Still, in the face of skeptical questions from Stein, his lawyer conceded that the crime was serious. 

“We’re not here to give him a medal,” defense attorney Jeffrey Lichtman told the judge. “We’re here because he committed a massive fraud.”

Duped Clients

Philbrick burst on the art scene as a brash young dealer, bidding millions for works by Jean-Michel Basquiat and Yayoi Kusama, and then vanished in late 2019 amid a wave of lawsuits by collectors including the billionaire Reuben brothers. He sold more than 100% ownership in artworks to multiple people and entities and used works as collateral on loans without the knowledge of co-owners, among other misrepresentations, according to a statement Monday from the office of Manhattan U.S. Attorney Damian Williams.

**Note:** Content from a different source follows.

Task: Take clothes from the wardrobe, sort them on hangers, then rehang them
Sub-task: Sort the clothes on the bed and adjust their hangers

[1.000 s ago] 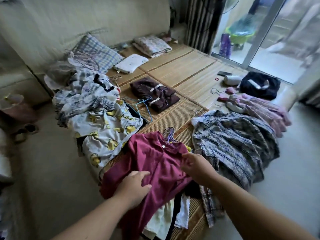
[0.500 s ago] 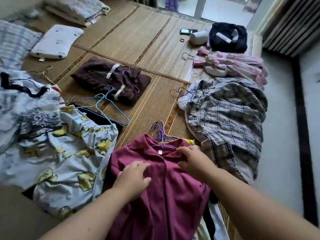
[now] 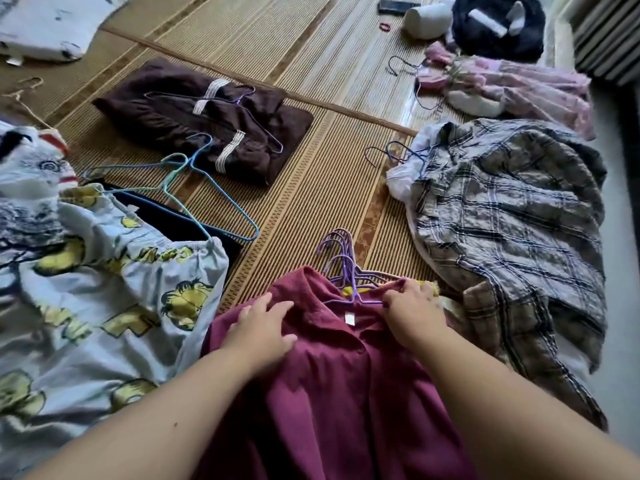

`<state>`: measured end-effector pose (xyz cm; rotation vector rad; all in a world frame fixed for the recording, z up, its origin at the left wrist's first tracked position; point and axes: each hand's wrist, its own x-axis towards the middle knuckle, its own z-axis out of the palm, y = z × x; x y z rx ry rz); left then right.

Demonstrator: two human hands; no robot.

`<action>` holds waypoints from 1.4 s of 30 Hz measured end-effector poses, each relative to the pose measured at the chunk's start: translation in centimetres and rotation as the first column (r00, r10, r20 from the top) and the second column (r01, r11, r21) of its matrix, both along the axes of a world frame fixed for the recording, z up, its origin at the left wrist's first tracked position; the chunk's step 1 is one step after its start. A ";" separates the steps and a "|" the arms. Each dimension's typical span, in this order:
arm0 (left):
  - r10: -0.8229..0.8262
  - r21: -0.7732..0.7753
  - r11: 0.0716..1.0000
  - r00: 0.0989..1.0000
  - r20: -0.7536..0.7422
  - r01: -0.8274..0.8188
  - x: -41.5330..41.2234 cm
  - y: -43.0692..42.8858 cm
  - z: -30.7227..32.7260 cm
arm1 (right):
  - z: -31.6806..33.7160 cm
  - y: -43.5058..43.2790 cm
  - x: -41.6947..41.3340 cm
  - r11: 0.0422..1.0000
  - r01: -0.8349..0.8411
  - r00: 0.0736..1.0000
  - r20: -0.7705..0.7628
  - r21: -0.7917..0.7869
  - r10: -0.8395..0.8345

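Note:
A maroon shirt [image 3: 332,382] lies spread on the bamboo mat [image 3: 311,188] right in front of me, its collar toward a bundle of purple hangers [image 3: 341,261]. My left hand [image 3: 265,329] presses flat on the shirt's left shoulder, fingers apart. My right hand [image 3: 414,311] pinches the right side of the collar where a purple hanger enters it. A yellow garment peeks out under the collar.
A cartoon-print white garment [image 3: 104,299] lies at left beside blue wire hangers [image 3: 187,188]. A folded brown garment [image 3: 207,123] sits beyond. A plaid shirt [image 3: 509,216] lies at right, pink clothes [image 3: 512,88] and a dark bag [image 3: 498,26] behind it.
My head has tipped down and closer to the mat. Both hands slid up the maroon shirt to its shoulder and collar, the right one reaching the hanger.

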<state>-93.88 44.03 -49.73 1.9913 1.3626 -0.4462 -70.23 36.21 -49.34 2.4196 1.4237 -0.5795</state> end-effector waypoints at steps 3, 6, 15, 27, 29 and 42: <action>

The judge said he would determine later how much Philbrick must pay in restitution to victims. The disgraced dealer has already agreed to forfeit two paintings, a 1998 untitled work by Christopher Wool and an untitled 2018 work by Wade Guyton.

But prosecutors said most of the money was gone and that victims had been forced to battle in court over some 29 artworks whose ownership is unclear.

‘Brazen Lies’

Philbrick’s success “was built on brazen lies, including concealed ownership interests, fake documents, and even an invented art collector,” Williams said in the statement.

In imposing a sentence below federal guidelines, which called for roughly 10 to 12 years, Stein pointed to Philbrick’s efforts to cooperate with investigators and to conditions at the jail.

The government had asked that Philbrick be sentenced to “a significant term of imprisonment” below the guidelines. He has already spent 22 months in custody since his arrest, which will count toward his term. 

The statutory maximum was 20 years. 

The case is US v. Philbrick, 20-cr-351, US District Court, Southern District of New York (Manhattan).